◆ **ASSIGNMENT**
Find every line below with the word "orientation" in it, and copy each one.
*** DATA FOR REVIEW ***
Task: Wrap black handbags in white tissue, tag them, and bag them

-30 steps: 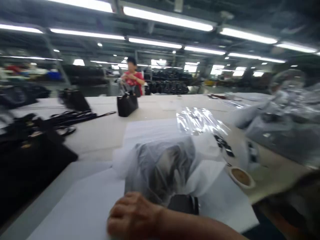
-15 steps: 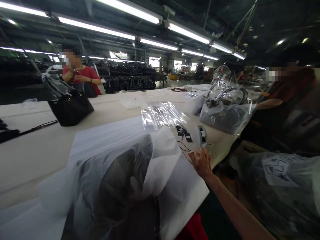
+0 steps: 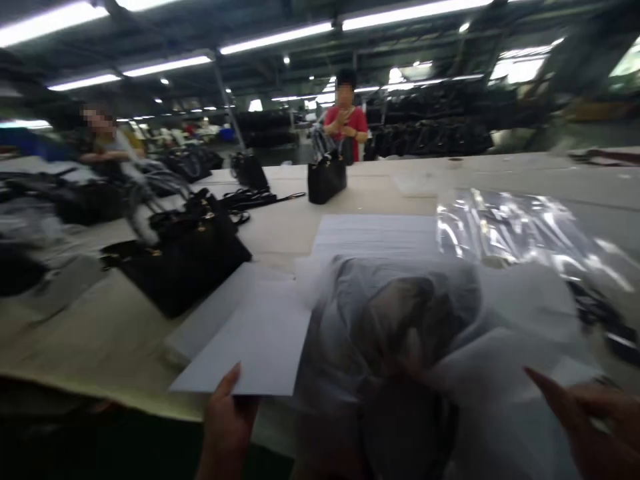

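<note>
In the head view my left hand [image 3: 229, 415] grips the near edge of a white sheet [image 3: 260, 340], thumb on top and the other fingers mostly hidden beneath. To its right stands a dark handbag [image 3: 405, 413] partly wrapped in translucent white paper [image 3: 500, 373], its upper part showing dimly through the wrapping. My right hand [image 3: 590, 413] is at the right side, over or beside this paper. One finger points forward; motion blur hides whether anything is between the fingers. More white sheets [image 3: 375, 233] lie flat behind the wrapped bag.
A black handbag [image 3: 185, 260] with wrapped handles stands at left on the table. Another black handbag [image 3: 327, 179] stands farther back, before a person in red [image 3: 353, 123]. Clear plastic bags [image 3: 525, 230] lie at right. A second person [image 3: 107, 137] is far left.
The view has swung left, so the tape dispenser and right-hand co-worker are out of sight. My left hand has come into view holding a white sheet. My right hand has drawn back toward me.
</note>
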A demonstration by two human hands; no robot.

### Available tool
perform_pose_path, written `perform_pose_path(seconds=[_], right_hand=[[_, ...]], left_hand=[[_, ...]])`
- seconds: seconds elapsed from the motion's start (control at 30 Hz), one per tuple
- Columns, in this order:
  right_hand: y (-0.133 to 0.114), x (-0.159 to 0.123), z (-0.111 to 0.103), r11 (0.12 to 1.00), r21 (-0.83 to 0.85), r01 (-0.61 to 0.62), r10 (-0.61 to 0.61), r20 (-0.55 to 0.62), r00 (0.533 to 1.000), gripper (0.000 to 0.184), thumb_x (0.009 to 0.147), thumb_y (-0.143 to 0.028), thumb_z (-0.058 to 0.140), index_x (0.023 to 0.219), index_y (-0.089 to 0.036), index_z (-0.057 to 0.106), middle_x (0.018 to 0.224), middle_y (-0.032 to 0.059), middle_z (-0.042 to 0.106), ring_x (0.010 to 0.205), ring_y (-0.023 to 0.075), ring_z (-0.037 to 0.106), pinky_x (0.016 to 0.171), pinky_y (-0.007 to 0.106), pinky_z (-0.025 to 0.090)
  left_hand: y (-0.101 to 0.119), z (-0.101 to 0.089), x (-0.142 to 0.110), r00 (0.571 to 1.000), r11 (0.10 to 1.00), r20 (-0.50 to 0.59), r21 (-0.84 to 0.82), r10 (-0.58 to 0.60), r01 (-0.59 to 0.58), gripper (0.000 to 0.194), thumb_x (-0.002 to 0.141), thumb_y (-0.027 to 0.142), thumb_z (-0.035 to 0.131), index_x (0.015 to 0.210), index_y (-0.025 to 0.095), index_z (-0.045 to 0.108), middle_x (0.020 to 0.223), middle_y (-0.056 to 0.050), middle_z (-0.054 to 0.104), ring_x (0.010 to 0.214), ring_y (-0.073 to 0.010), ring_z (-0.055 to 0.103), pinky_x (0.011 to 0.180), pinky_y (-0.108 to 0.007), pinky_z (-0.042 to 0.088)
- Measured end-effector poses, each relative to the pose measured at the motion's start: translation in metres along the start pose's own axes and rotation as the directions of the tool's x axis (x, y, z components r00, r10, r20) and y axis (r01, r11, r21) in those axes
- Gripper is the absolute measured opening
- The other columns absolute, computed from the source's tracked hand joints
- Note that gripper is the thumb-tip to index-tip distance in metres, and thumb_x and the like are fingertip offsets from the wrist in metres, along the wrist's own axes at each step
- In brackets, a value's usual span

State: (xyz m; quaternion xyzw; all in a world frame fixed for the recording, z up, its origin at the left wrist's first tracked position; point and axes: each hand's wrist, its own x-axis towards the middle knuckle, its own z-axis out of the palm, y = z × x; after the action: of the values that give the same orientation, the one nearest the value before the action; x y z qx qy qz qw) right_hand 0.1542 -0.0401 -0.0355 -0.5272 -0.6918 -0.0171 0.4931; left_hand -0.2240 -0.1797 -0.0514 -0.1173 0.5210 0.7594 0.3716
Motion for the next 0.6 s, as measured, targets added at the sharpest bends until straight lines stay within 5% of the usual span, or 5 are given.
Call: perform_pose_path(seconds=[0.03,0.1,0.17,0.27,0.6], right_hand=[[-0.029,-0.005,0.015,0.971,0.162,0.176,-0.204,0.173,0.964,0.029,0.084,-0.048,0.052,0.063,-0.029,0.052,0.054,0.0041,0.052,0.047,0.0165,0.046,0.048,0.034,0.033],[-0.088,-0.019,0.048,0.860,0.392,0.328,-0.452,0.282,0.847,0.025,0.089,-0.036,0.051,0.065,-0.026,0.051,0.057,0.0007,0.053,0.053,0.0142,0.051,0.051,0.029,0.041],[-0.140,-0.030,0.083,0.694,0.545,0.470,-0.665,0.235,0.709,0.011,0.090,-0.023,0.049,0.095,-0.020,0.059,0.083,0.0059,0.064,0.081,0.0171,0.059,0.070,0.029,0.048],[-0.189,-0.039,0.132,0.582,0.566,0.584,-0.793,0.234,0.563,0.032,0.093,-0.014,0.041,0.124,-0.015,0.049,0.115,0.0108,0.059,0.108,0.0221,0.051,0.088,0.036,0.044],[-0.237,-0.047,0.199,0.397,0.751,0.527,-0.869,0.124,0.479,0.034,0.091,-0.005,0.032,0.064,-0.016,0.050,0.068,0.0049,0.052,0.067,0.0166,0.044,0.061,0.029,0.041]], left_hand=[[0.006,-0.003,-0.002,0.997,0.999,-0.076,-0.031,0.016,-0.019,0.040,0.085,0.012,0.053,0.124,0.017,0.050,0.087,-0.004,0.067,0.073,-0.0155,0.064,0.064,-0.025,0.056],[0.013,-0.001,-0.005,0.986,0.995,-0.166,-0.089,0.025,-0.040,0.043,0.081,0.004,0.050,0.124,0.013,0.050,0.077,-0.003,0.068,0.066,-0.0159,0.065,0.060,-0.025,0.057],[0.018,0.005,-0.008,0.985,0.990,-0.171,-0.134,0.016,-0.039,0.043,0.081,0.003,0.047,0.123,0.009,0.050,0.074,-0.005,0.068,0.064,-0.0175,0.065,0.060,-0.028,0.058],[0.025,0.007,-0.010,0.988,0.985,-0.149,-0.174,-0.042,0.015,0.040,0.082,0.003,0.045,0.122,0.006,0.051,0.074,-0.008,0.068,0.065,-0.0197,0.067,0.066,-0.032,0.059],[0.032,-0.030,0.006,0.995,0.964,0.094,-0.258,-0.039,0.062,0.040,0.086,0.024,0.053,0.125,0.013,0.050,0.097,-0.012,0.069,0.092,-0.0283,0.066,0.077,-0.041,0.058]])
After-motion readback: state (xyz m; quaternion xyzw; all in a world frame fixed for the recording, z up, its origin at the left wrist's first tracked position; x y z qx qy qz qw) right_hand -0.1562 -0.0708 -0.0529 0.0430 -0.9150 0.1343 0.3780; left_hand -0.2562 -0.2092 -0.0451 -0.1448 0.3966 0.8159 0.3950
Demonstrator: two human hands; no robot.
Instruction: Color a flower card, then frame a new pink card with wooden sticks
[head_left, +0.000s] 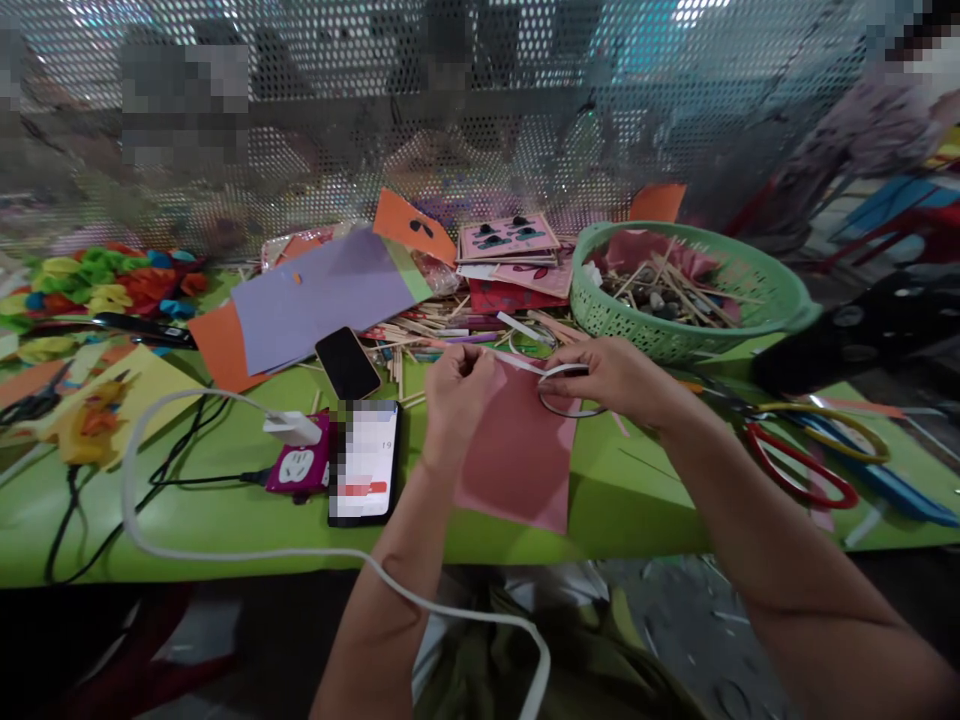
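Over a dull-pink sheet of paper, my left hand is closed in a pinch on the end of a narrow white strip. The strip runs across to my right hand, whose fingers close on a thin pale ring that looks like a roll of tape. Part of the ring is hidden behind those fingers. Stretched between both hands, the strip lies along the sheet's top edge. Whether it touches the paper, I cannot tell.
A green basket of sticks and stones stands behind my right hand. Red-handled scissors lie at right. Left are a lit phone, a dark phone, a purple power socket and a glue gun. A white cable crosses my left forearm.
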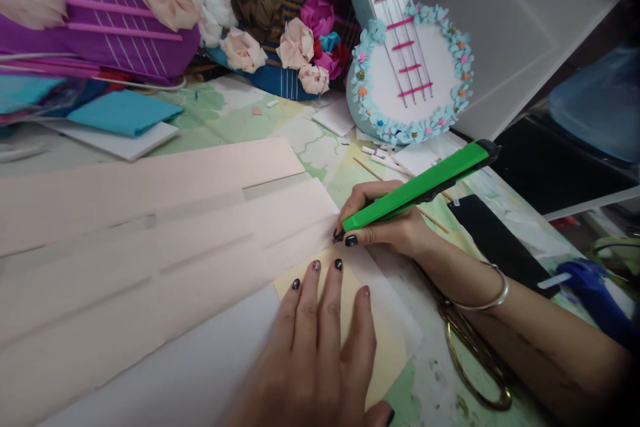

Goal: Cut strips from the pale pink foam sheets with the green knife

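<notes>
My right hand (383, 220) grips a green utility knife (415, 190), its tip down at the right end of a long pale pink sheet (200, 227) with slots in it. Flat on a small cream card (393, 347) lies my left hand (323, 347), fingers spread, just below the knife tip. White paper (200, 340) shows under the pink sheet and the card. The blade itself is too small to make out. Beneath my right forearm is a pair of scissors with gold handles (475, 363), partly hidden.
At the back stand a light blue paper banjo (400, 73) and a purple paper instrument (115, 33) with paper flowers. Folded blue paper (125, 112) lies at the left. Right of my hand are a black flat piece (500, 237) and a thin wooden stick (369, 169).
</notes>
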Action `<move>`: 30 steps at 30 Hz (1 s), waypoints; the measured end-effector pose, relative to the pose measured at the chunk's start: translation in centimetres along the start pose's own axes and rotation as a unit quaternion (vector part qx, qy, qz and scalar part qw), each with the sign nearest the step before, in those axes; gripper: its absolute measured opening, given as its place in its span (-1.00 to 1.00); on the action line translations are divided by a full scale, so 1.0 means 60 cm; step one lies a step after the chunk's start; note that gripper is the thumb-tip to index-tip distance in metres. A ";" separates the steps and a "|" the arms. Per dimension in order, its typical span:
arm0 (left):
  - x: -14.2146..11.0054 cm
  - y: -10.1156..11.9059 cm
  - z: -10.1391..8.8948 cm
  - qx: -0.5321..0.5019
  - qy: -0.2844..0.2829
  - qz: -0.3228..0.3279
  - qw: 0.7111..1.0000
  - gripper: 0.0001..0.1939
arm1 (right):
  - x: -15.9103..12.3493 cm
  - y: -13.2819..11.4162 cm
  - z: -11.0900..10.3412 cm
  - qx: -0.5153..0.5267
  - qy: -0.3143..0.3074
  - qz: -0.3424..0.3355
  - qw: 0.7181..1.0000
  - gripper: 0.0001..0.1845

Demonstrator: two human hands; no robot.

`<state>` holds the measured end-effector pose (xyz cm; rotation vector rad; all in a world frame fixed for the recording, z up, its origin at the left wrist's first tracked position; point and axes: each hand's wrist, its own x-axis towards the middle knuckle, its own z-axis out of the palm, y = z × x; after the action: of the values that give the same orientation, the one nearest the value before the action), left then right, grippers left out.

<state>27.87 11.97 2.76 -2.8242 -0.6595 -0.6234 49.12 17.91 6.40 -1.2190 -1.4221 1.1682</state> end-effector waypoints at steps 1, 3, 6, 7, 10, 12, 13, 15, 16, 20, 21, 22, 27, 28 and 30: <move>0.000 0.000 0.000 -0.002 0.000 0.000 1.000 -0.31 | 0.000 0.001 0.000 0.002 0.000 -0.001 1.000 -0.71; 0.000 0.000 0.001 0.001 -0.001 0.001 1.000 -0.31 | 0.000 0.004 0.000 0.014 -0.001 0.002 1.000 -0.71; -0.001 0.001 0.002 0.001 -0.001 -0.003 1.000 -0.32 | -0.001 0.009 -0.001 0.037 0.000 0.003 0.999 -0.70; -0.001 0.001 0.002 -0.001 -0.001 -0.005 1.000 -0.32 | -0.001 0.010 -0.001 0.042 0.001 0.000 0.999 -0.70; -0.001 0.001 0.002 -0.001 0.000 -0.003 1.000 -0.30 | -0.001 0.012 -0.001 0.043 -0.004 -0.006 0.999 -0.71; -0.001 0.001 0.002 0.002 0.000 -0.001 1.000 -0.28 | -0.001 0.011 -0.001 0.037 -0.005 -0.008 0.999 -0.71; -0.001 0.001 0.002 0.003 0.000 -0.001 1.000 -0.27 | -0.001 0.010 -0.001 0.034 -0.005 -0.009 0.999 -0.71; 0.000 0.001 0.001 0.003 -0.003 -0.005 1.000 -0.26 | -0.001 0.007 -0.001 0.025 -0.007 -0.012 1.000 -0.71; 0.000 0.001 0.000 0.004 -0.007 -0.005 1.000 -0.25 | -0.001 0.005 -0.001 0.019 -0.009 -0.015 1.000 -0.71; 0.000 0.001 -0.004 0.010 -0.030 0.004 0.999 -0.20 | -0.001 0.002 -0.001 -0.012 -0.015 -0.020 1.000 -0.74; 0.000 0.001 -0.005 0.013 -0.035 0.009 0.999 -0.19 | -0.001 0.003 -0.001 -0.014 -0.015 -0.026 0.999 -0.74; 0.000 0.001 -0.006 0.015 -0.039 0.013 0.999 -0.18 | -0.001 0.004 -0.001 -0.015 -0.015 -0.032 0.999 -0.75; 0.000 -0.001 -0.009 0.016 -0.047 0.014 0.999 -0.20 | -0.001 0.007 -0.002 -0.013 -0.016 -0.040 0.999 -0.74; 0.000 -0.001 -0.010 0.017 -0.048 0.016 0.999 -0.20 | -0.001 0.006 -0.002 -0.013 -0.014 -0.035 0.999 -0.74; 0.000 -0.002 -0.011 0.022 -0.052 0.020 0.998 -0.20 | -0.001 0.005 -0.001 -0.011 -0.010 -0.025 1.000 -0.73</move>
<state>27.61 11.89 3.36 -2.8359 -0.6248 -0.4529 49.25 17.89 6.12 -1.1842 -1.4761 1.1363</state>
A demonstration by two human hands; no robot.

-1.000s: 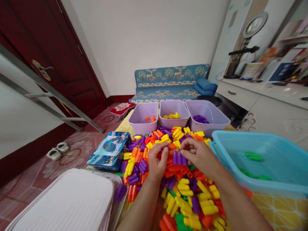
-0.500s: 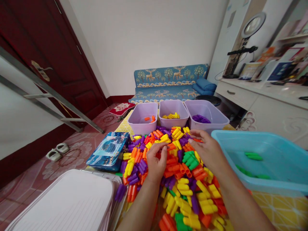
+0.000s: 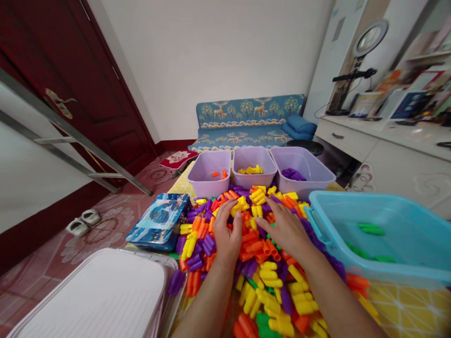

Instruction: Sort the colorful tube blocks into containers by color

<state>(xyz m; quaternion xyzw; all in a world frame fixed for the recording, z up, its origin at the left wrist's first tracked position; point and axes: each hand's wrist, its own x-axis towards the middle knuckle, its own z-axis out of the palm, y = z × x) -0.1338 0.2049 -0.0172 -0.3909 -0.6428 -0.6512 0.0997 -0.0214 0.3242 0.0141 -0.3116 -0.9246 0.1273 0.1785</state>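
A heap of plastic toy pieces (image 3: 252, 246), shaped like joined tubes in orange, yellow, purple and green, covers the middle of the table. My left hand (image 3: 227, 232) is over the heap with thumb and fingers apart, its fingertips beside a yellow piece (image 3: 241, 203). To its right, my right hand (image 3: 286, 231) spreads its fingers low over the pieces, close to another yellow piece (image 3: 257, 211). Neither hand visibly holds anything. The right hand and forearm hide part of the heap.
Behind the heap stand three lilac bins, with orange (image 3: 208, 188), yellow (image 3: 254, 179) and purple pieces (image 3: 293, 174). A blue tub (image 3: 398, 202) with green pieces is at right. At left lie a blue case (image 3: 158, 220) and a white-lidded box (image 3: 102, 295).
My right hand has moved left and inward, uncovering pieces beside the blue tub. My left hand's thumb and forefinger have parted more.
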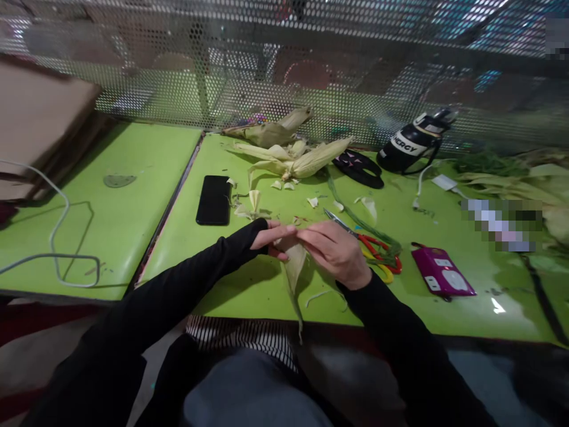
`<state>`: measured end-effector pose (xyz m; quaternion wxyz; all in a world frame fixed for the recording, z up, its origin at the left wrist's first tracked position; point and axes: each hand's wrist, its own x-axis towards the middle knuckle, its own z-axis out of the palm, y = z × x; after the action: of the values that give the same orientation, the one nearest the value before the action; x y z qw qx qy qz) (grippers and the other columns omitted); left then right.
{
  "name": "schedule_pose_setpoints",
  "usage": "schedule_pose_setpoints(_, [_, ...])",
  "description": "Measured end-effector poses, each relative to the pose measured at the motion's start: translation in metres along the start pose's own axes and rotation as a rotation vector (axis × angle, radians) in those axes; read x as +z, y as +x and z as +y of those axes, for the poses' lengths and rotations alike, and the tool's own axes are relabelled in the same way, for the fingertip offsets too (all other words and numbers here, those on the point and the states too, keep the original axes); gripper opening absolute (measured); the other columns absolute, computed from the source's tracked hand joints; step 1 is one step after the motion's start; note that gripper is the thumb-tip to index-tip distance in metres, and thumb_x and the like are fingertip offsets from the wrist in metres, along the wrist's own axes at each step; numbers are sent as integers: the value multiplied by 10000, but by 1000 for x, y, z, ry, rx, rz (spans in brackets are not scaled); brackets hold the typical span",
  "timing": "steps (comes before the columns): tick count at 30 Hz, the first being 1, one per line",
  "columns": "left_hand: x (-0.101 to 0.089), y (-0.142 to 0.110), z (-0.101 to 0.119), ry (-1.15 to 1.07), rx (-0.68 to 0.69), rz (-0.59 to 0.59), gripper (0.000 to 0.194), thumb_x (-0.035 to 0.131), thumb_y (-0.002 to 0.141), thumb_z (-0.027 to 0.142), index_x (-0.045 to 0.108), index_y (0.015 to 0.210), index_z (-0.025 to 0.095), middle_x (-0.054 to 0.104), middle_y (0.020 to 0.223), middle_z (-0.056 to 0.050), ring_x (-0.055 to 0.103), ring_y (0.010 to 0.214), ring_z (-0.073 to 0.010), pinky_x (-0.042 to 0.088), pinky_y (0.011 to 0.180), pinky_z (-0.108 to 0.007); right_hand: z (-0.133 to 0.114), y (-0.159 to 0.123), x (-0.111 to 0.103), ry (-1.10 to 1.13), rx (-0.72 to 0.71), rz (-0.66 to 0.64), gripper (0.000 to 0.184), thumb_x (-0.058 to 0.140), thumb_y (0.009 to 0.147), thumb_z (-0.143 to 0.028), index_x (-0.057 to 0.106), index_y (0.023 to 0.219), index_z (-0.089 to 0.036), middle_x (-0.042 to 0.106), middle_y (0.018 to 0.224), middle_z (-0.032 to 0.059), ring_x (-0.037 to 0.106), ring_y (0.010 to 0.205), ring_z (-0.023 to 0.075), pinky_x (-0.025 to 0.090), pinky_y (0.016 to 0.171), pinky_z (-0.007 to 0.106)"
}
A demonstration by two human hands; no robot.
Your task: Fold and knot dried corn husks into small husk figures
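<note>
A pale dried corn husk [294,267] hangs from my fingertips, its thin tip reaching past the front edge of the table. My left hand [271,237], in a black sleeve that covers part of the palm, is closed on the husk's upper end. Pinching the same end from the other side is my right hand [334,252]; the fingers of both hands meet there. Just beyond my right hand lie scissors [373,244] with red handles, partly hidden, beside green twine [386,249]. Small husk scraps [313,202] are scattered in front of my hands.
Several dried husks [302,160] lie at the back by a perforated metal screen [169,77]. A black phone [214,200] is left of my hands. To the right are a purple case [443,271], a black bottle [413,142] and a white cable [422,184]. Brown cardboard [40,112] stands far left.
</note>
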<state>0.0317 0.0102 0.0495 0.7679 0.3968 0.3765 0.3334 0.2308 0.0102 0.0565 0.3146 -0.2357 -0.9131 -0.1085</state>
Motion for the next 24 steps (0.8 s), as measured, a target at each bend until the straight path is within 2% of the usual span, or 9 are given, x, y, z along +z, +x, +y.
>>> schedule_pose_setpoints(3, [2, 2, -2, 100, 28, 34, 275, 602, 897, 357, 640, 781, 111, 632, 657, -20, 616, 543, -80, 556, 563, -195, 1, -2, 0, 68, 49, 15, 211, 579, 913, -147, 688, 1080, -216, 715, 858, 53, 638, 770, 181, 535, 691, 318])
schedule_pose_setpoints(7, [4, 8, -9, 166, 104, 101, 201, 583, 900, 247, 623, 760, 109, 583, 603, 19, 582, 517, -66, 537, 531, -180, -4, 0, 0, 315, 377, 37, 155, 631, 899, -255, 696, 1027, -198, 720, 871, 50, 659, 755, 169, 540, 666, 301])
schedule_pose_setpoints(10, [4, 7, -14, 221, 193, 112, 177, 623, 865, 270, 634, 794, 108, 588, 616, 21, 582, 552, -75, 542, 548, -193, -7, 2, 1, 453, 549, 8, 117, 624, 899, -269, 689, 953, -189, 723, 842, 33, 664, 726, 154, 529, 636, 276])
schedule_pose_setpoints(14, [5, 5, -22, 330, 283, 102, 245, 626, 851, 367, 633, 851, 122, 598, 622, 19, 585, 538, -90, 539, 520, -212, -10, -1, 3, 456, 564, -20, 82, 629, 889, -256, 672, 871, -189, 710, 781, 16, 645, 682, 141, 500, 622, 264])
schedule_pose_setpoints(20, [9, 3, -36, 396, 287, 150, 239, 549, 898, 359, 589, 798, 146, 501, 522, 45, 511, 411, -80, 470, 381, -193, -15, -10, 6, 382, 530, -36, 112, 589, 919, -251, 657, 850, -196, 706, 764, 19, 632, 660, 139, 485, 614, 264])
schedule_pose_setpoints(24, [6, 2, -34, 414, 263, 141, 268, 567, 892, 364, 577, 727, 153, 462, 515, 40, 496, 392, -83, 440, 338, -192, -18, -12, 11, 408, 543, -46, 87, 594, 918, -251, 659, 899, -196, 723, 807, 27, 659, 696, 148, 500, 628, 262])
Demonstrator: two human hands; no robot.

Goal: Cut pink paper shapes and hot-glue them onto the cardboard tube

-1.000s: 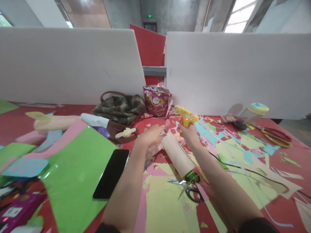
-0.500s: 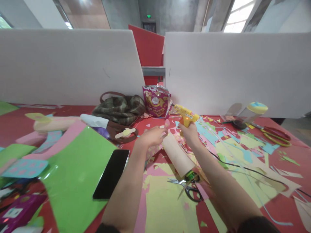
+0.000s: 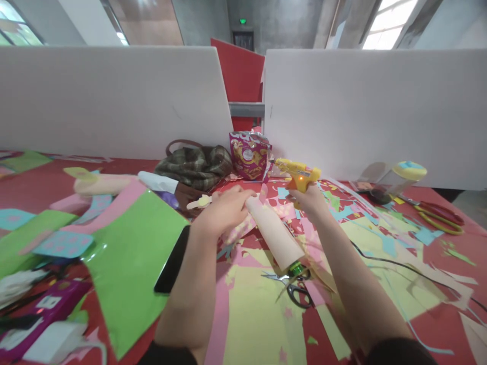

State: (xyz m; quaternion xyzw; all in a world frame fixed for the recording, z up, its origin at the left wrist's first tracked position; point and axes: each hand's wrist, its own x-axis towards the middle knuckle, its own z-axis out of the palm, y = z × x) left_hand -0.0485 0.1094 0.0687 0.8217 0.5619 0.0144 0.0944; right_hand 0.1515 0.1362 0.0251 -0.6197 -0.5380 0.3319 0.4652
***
◆ **SOLUTION TO THE EXERCISE**
State: (xyz m; quaternion xyzw; all in a world frame fixed for the recording, z up, its origin at the left wrist's first tracked position; point and axes: each hand's wrist, its own x-axis towards the middle knuckle, its own z-axis out of the palm, y = z × x; after the action: of the values that give the same orientation, the one nearest the value before the action; x y z qx qy qz qw) right_hand 0.1542 -0.0401 -0.0355 -0.5272 -0.6918 -0.0171 0.4931; left_hand -0.2240 -0.1797 -0.0514 -0.1173 0.5210 0.7594 0.3716
`<state>` holds the measured end-effector pose (xyz cm; rotation vector rad; all in a world frame fixed for the recording, z up, its origin at the left wrist's first tracked position; point and axes: each hand's wrist, its own x-axis towards the middle knuckle, its own z-axis out of the palm, y = z × x; after the action: of the values that give the same orientation, the one nearest the value before the action), left then right, grippers left out.
`<state>`: measured end-effector pose (xyz m; quaternion wxyz; all in a world frame fixed for the recording, z up, its origin at the left wrist's first tracked position; point and axes: each hand's wrist, its own x-axis towards the middle knuckle, its own z-axis out of the palm, y = z × x; after the action: of the values that give the same orientation, the one nearest the value before the action; x y z qw qx qy qz) (grippers and the other columns omitted); left then right.

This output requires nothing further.